## Exercise instructions
The answer must be the full listing, repeated word for word.
——————————
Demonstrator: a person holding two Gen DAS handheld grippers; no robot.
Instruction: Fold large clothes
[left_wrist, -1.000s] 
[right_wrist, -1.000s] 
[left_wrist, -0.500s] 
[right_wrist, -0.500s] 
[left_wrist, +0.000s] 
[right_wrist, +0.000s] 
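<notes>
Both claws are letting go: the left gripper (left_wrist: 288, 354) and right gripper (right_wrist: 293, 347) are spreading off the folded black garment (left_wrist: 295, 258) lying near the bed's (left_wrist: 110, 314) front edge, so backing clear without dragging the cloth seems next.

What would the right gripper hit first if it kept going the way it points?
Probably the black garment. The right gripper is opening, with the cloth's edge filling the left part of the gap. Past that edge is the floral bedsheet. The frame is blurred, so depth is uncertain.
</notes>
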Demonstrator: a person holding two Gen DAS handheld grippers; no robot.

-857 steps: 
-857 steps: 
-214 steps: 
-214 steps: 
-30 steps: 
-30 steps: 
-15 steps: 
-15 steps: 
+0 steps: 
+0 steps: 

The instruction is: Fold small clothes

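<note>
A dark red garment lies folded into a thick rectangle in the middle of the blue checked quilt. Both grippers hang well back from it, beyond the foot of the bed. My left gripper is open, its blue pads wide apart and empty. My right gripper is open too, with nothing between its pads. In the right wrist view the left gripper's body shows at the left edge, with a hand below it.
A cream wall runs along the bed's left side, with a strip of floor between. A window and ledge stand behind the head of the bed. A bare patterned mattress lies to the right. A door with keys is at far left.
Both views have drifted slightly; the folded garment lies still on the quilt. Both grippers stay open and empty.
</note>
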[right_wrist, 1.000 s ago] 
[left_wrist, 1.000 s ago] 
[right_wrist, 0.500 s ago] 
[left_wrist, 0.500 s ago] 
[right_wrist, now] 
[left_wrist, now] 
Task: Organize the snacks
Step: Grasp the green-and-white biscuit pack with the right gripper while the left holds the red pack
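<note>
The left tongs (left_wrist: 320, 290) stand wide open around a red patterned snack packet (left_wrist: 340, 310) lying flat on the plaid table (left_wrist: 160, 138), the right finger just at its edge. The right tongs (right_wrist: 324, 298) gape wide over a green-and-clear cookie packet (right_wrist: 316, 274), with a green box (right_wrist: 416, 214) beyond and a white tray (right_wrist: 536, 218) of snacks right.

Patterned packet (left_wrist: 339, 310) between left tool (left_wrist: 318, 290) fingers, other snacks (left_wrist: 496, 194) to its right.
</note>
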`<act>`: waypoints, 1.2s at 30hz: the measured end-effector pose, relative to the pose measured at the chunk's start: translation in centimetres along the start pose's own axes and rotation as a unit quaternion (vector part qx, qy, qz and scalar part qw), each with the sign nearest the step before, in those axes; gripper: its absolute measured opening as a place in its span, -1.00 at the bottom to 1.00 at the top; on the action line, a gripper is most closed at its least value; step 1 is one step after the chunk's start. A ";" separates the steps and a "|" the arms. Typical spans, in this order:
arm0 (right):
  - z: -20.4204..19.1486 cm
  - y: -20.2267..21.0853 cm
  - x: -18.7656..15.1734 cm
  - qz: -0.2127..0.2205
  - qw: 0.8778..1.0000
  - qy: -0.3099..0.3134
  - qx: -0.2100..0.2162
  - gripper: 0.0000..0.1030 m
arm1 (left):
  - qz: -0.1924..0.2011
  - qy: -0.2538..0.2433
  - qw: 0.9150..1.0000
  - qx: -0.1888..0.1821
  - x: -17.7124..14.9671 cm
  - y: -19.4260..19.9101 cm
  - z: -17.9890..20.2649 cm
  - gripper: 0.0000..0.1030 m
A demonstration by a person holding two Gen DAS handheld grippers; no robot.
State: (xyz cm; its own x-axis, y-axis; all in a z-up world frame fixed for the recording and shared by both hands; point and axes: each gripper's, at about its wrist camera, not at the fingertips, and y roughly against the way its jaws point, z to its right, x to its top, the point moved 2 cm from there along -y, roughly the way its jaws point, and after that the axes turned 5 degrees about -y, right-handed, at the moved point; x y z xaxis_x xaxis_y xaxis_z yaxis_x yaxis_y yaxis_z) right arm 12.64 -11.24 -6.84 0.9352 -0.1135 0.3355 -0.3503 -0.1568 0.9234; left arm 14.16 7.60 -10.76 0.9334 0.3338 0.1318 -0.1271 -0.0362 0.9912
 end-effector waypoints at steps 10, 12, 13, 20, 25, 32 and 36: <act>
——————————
## The answer
Demonstrator: a person holding two Gen DAS handheld grippers; no robot.
Instruction: Fold large clothes
[left_wrist, -1.000s] 
[right_wrist, -1.000s] 
[left_wrist, -0.500s] 
[right_wrist, -0.500s] 
[left_wrist, +0.000s] 
[right_wrist, +0.000s] 
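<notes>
Both claws are letting go: the left gripper (left_wrist: 288, 354) and right gripper (right_wrist: 293, 347) are spreading off the folded black garment (left_wrist: 295, 258) lying near the bed's (left_wrist: 110, 314) front edge, so backing clear without dragging the cloth seems next.

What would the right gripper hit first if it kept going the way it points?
Probably the black garment. The right gripper is opening, with the cloth's edge filling the left part of the gap. Past that edge is the floral bedsheet. The frame is blurred, so depth is uncertain.
</notes>
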Demonstrator: a person holding two Gen DAS handheld grippers; no robot.

-857 steps: 
-857 steps: 
-214 steps: 
-214 steps: 
-30 steps: 
-30 steps: 
-15 steps: 
-15 steps: 
+0 steps: 
+0 steps: 

The instruction is: Fold small clothes

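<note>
A dark red garment lies folded into a thick rectangle in the middle of the blue checked quilt. Both grippers hang well back from it, beyond the foot of the bed. My left gripper is open, its blue pads wide apart and empty. My right gripper is open too, with nothing between its pads. In the right wrist view the left gripper's body shows at the left edge, with a hand below it.
A cream wall runs along the bed's left side, with a strip of floor between. A window and ledge stand behind the head of the bed. A bare patterned mattress lies to the right. A door with keys is at far left.
Both views have drifted slightly; the folded garment lies still on the quilt. Both grippers stay open and empty.
</note>
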[right_wrist, 1.000 s ago] 
[left_wrist, 1.000 s ago] 
[right_wrist, 0.500 s ago] 
[left_wrist, 0.500 s ago] 
[right_wrist, now] 
[left_wrist, now] 
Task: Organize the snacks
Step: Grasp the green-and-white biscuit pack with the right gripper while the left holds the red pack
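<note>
The left tongs (left_wrist: 320, 290) stand wide open around a red patterned snack packet (left_wrist: 340, 310) lying flat on the plaid table (left_wrist: 160, 138), the right finger just at its edge. The right tongs (right_wrist: 324, 298) gape wide over a green-and-clear cookie packet (right_wrist: 316, 274), with a green box (right_wrist: 416, 214) beyond and a white tray (right_wrist: 536, 218) of snacks right.

Patterned packet (left_wrist: 339, 310) between left tool (left_wrist: 318, 290) fingers, other snacks (left_wrist: 496, 194) to its right.
</note>
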`<act>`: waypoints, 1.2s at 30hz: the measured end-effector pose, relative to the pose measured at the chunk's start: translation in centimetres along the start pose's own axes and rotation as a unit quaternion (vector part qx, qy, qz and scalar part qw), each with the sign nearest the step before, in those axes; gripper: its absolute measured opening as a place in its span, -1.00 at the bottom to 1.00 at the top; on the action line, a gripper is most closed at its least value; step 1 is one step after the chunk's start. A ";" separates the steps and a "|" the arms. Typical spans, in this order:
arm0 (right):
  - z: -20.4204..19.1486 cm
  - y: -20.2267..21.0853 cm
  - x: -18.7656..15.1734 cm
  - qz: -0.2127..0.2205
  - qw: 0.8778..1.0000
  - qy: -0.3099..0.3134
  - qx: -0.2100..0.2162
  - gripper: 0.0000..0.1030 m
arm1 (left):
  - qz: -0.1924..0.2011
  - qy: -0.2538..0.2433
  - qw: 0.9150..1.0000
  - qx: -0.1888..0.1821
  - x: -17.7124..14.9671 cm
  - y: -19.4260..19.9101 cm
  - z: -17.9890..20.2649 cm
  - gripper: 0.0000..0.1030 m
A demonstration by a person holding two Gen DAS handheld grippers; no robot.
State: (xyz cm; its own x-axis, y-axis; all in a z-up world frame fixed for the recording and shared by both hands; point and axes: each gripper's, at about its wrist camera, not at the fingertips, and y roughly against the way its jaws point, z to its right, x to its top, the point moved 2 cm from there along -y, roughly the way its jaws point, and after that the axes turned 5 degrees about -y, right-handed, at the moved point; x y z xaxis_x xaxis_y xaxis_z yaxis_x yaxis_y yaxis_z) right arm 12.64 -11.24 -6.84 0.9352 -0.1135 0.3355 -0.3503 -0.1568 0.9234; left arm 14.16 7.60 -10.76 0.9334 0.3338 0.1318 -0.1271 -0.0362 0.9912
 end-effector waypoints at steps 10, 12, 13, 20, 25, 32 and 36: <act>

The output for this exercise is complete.